CloudShare, Instructor Console
From Monitoring to Real Time Control

CloudShare, Instructor Console
From Monitoring to Real Time Control

A unified console for monitoring progress, responding to help requests, and maintaining classroom flow.

Role: Product Designer · Scope: Research · UX Architecture · Interaction Design · Accessibility (WCAG 2.2) · System Alignment · Tools: Figma · Prototyping · User Interviews · Competitive Research · Design Tokens

Context

CloudShare provides virtual lab environments for enterprise training, where each participant runs an independent virtual machine during live sessions. Instructors must monitor progress, respond to assist requests, and resolve technical issues in real time, without losing classroom flow. Over time, the console became fragmented and cognitively demanding. This redesign transformed it into a structured real-time control system built for speed, clarity, and accessibility.

Key challenges

Live complexity Live sessions involve managing 20–50 concurrent VMs.

Class vs. individual visibility Instructors require macro visibility and instant drill-down.

Urgent interruptions Assist workflows must not disrupt instructional flow.

Accessibility overhaul The system required full WCAG 2.2 alignment.

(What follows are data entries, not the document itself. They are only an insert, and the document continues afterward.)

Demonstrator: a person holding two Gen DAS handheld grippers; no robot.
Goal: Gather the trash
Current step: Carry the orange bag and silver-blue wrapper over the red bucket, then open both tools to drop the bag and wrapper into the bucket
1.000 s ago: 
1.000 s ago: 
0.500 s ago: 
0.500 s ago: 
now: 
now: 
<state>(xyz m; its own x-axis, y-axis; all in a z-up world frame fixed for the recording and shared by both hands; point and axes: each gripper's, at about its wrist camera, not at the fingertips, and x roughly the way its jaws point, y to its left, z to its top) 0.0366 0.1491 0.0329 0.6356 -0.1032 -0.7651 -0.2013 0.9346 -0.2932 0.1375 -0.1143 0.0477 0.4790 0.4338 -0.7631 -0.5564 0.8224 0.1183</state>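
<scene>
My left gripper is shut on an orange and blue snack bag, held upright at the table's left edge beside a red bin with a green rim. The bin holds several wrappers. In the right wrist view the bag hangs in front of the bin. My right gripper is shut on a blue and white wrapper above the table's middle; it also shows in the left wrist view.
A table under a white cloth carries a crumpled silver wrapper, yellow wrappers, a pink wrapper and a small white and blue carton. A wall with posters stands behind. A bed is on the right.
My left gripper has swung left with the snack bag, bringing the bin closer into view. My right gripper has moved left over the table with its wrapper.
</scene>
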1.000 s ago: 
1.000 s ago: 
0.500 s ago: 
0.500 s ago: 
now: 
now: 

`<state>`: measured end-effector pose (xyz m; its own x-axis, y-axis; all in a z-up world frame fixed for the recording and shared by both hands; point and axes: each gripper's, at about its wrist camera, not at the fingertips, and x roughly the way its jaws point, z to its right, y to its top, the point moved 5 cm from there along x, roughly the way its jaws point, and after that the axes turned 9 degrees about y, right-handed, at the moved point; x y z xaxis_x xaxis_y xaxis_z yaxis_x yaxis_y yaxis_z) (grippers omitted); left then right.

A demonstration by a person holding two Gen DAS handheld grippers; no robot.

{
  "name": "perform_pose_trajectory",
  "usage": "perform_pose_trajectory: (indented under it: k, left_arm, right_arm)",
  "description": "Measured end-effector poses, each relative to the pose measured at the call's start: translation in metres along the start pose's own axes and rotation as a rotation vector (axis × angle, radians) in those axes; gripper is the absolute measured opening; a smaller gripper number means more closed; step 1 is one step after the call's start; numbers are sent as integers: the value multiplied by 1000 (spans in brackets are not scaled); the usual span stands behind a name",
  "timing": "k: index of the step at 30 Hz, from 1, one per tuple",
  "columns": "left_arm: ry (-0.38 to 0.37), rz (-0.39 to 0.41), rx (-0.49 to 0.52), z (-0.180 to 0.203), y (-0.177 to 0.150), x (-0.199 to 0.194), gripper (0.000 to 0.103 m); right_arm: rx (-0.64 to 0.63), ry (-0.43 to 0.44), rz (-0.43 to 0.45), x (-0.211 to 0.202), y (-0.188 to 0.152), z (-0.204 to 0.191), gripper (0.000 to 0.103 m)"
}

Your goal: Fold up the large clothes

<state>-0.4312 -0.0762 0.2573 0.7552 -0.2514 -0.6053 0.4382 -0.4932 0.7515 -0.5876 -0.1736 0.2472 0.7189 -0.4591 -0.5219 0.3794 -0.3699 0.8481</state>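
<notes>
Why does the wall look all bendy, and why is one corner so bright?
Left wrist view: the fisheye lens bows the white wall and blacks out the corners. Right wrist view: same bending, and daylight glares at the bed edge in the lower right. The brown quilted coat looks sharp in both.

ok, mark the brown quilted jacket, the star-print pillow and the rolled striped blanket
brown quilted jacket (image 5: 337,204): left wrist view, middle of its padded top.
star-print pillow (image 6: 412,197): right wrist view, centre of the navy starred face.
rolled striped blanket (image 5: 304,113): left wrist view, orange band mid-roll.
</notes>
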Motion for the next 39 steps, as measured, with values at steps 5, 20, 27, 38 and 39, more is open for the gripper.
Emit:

Research & Strategic Insights

We conducted instructor interviews, shadowed live enterprise training sessions, and analyzed real assist workflows in real time. It quickly became clear that the console was not just a monitoring interface, it functioned as a real-time control layer in high-pressure environments. Instructors constantly switch between macro awareness (class-level status) and micro intervention (individual student troubleshooting), often within seconds.

Every delay, unclear signal, or fragmented interaction directly impacts teaching flow, response time, and classroom confidence.

What we learned

Instructors need immediate class-level awareness before taking action.

Assist signals must be visible and actionable instantly, every extra step disrupts instructional flow.

Fragmented controls increase context switching and cognitive load during live sessions.

Effective instruction requires simultaneous macro and micro visibility, understanding the full classroom while drilling into a single student without losing context.

Clarity, hierarchy, and accessibility directly impact reaction speed and instructor confidence.

Design approach

Dual-Level Visibility

Restructured the console to support seamless transition between full class awareness and focused student-level control.

Frictionless Intervention

Consolidated monitoring, communication, and VM access into a unified control layer to reduce context switching during live sessions.

Clarity Under Pressure

Redefined hierarchy and interaction patterns to support faster decision, making in high pressure environments.

System-Wide Accessibility Alignment

Implemented a WCAG 2.2, aligned visual and state system across the console to ensure clarity, consistency, and operational speed.

Key areas

Three structural shifts that transformed the Instructor Console into a real-time control system.

Class-Level Awareness & Drill-Down Control

The Problem

Switching between class overview and individual VM investigation introduced cognitive delay during live instruction.

The Solution

We redesigned the class view to support seamless drill-down into a specific student while preserving full class awareness, reducing context switching without fragmenting the experience.

Urgent Signals & Assist Requests

The Problem

Assist requests, chat messages, and engagement indicators were easy to miss during live sessions.

Instructors needed a faster way to detect urgency and immediately take action, without breaking their teaching flow.

The Solution

We integrated real-time signals directly into the class view and enabled instant drill-down through a contextual side panel, allowing instructors to investigate and respond without leaving the classroom overview.

Guided Journey Progress Awareness

The Problem

Instructors lacked visibility into where the class stood collectively and which students were falling behind, without drilling into each student individually.

The Solution

We designed a dual-layer visibility system, combining class level progress metrics with individual student journey indicators, enabling fast diagnosis at both macro and micro levels.

Key decisions

Designed for dual visibility. Balanced macro class metrics with per-student journey indicators to support fast instructional decisions.s.

Prioritized urgency through hierarchy. Assist signals, engagement alerts, and progress gaps were surfaced using visual weight and contextual placement.

Reduced context switching. Enabled monitoring, intervention, and VM access directly from the class overview without breaking flow.

Integrated accessibility standards system wide. Rebuilt color, state logic, and sizing patterns to align with WCAG 2.2 and ensure clarity under pressure.


Integrated accessibility standards system wide. Rebuilt color, state logic, and sizing patterns to align with WCAG 2.2 and ensure clarity under pressure.

Impact

Clarity under pressure. Instructors gained immediate visibility into class health and individual progress, without cognitive overload.

Faster intervention. Help requests, engagement gaps, and blocked students became visible in real time, enabling quicker instructional decisions.

Improved instructional flow. Reduced context switching allowed instructors to stay focused on teaching rather than navigating tools.

System-Wide Consistency & Accessibility. Accessibility and interaction patterns were unified across the product, strengthening usability and long-term scalability.

The console evolved from a passive monitoring tool into an operational control layer, enabling instructors to teach, intervene, and adapt in real time.